▸ **About this exercise**:
Every line that appears in the listing is to be set down verbatim.
== Segment start ==
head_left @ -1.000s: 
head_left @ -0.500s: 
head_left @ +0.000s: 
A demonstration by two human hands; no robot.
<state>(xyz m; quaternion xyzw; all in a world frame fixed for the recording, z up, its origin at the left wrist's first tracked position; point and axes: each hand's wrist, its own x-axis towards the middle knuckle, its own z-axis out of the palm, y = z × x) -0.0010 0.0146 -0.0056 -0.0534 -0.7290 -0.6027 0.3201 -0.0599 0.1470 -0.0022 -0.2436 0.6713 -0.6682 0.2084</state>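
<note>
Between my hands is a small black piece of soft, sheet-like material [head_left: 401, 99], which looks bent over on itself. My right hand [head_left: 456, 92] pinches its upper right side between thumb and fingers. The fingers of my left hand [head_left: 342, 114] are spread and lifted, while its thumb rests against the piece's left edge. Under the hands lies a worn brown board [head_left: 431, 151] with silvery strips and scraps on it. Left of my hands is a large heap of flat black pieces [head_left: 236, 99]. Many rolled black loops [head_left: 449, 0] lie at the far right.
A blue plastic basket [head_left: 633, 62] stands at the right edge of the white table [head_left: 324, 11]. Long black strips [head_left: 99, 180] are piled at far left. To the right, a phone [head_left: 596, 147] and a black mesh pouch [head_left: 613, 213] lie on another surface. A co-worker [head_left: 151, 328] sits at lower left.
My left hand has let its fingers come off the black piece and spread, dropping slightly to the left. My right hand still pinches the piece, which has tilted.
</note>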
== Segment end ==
▸ **Answer to the exercise**:
head_left @ -1.000s: 
head_left @ -0.500s: 
head_left @ +0.000s: 
A demonstration by two human hands; no robot.
<state>(xyz m; quaternion xyzw; all in a world frame fixed for the recording, z up, its origin at the left wrist's first tracked position; point and axes: each hand's wrist, its own x-axis towards the middle knuckle, its own z-axis out of the palm, y = z × x) -0.0010 0.0146 -0.0056 -0.0534 -0.7290 -0.6027 0.3201 -0.0599 0.1470 -0.0022 -0.2436 0.6713 -0.6682 0.2084</state>
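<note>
Between my hands is a small black piece of soft, sheet-like material [head_left: 401, 99], which looks bent over on itself. My right hand [head_left: 456, 92] pinches its upper right side between thumb and fingers. The fingers of my left hand [head_left: 342, 114] are spread and lifted, while its thumb rests against the piece's left edge. Under the hands lies a worn brown board [head_left: 431, 151] with silvery strips and scraps on it. Left of my hands is a large heap of flat black pieces [head_left: 236, 99]. Many rolled black loops [head_left: 449, 0] lie at the far right.
A blue plastic basket [head_left: 633, 62] stands at the right edge of the white table [head_left: 324, 11]. Long black strips [head_left: 99, 180] are piled at far left. To the right, a phone [head_left: 596, 147] and a black mesh pouch [head_left: 613, 213] lie on another surface. A co-worker [head_left: 151, 328] sits at lower left.
My left hand has let its fingers come off the black piece and spread, dropping slightly to the left. My right hand still pinches the piece, which has tilted.
</note>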

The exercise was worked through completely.